**PROBLEM DESCRIPTION**
Of the lines below, report only those that contain "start".

**INFORMATION PROVIDED**
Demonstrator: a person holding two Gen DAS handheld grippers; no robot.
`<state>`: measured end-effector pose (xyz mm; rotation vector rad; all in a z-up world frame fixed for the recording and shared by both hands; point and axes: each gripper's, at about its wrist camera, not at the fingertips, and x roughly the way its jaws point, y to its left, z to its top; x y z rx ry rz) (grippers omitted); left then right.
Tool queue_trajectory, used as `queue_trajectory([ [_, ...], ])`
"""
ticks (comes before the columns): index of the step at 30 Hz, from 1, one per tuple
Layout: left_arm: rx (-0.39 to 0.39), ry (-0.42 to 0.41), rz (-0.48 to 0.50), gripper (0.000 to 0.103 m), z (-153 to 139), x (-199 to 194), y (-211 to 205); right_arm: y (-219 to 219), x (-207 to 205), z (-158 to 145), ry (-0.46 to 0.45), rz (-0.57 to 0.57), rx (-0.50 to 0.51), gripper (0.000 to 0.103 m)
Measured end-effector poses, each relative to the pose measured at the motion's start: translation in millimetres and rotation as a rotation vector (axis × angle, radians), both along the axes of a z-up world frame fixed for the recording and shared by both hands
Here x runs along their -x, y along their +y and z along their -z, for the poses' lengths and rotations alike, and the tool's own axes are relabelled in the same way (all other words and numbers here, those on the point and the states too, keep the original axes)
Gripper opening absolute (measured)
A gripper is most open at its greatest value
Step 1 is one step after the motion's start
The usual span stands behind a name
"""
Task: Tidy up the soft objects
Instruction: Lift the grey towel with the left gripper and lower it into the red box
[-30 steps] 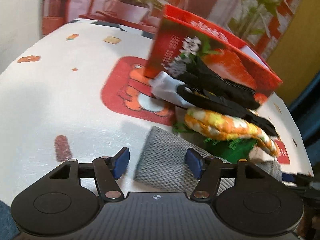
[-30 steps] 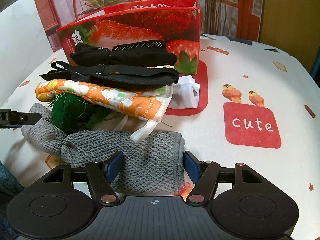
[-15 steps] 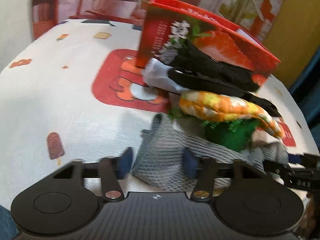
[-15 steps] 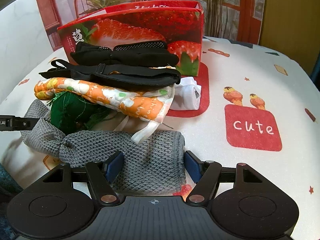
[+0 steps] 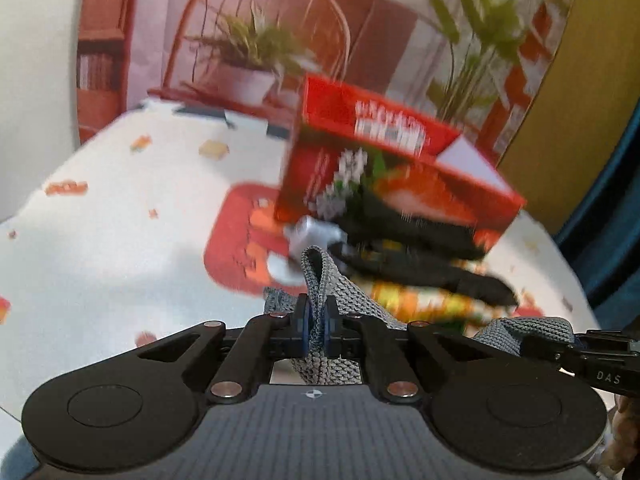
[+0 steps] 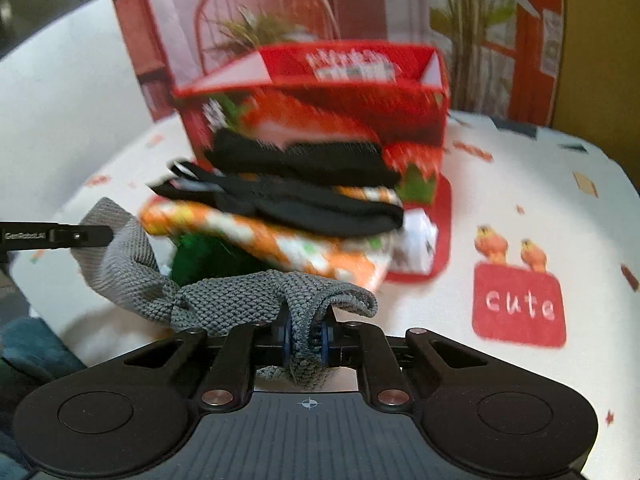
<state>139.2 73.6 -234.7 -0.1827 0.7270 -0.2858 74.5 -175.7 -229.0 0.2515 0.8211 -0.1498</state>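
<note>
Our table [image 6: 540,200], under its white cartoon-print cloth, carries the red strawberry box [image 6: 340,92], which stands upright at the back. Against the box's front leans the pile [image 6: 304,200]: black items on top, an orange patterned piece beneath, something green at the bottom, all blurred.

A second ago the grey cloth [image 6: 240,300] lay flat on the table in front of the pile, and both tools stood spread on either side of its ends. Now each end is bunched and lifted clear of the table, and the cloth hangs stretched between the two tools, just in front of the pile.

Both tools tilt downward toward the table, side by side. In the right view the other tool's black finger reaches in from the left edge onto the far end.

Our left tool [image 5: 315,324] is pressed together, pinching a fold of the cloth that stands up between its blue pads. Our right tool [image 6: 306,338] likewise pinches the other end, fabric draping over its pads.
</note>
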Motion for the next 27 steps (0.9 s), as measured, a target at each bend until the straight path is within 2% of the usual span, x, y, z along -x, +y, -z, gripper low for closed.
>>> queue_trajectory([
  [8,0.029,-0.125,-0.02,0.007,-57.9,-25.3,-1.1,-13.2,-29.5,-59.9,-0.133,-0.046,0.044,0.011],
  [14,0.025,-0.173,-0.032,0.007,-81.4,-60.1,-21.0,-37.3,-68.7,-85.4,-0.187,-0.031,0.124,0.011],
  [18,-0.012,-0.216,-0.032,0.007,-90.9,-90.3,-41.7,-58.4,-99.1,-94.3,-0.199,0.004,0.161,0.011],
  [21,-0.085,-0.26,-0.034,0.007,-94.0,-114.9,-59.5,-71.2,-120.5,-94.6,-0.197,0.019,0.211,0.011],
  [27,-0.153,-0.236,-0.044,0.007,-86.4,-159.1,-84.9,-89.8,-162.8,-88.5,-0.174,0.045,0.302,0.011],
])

**WRITTEN RESPONSE**
Measured end-effector poses, each relative to the pose measured at the motion's start: translation in millimetres and rotation as a rotation vector (axis × angle, radians), both along the axes of a z-up world frame fixed for the recording and shared by both hands
Step 1 is one step after the motion's start

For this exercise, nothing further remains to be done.